Could you output every record again, exactly as given?

** Data for analysis **
────

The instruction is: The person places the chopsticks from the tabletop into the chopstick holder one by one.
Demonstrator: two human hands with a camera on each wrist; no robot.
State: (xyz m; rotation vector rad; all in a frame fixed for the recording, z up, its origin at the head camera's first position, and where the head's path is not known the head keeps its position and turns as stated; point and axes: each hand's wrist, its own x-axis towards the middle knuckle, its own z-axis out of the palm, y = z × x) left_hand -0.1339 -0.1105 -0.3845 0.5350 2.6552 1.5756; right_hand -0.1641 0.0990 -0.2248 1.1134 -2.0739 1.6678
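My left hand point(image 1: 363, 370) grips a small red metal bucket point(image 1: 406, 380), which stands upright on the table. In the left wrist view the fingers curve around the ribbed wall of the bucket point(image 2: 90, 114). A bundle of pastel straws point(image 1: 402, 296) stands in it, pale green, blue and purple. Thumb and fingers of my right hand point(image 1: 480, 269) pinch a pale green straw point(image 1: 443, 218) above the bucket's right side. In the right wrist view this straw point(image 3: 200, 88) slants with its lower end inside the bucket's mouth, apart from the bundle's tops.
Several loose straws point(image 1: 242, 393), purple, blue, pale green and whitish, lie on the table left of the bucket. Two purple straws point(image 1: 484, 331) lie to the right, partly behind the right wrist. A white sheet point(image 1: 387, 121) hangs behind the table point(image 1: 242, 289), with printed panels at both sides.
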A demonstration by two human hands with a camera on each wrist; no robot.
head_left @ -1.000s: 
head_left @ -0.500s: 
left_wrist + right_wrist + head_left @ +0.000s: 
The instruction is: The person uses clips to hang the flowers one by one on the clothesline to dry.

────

** Reply **
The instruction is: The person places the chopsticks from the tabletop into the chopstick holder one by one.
Demonstrator: two human hands with a camera on each wrist; no robot.
State: (xyz m; rotation vector rad; all in a frame fixed for the recording, z up, its origin at the head camera's first position, and where the head's path is not known the head keeps its position and turns as stated; point and axes: each hand's wrist, its own x-axis towards the middle knuckle, its own z-axis out of the palm, y = z × x) left_hand -0.1339 -0.1105 -0.3845 0.5350 2.6552 1.5756; right_hand -0.1641 0.0990 -0.2248 1.1134 -2.0739 1.6678
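My left hand point(image 1: 363, 370) grips a small red metal bucket point(image 1: 406, 380), which stands upright on the table. In the left wrist view the fingers curve around the ribbed wall of the bucket point(image 2: 90, 114). A bundle of pastel straws point(image 1: 402, 296) stands in it, pale green, blue and purple. Thumb and fingers of my right hand point(image 1: 480, 269) pinch a pale green straw point(image 1: 443, 218) above the bucket's right side. In the right wrist view this straw point(image 3: 200, 88) slants with its lower end inside the bucket's mouth, apart from the bundle's tops.
Several loose straws point(image 1: 242, 393), purple, blue, pale green and whitish, lie on the table left of the bucket. Two purple straws point(image 1: 484, 331) lie to the right, partly behind the right wrist. A white sheet point(image 1: 387, 121) hangs behind the table point(image 1: 242, 289), with printed panels at both sides.
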A demonstration by two human hands with a camera on each wrist; no robot.
head_left @ -1.000s: 
head_left @ -0.500s: 
left_wrist + right_wrist + head_left @ +0.000s: 
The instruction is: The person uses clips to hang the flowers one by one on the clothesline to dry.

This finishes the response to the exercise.